Work order:
Check each line of the listing for the string "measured", count the lines that have it, and answer with that number only.

Data shown:
******

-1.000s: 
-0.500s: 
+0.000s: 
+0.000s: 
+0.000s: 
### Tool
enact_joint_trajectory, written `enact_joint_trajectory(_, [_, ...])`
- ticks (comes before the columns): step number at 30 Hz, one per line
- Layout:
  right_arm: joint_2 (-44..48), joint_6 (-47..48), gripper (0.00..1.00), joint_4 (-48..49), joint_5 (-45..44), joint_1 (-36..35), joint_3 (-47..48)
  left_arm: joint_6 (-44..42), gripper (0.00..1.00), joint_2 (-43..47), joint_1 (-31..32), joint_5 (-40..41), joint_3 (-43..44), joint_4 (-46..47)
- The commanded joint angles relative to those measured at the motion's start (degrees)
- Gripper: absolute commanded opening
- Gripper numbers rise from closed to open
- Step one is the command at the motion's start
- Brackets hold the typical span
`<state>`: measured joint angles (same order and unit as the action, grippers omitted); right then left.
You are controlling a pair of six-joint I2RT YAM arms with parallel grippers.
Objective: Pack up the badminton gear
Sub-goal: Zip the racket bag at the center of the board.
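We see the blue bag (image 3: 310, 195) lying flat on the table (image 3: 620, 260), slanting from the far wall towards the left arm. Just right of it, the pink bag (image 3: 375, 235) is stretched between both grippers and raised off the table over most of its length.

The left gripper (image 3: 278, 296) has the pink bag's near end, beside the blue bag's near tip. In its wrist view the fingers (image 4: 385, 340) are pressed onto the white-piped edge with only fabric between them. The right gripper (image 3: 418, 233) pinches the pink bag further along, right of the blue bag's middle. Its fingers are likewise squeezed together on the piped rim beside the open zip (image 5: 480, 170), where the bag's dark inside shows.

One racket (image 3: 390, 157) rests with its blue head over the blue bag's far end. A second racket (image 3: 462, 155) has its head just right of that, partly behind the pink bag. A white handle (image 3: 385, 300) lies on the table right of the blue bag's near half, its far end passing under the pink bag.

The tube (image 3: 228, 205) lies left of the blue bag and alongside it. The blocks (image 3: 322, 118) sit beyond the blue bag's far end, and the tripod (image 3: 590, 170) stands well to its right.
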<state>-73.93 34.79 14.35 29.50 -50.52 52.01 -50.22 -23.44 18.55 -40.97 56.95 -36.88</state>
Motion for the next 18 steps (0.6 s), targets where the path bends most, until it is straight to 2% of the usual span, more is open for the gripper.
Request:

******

Result for this task:
2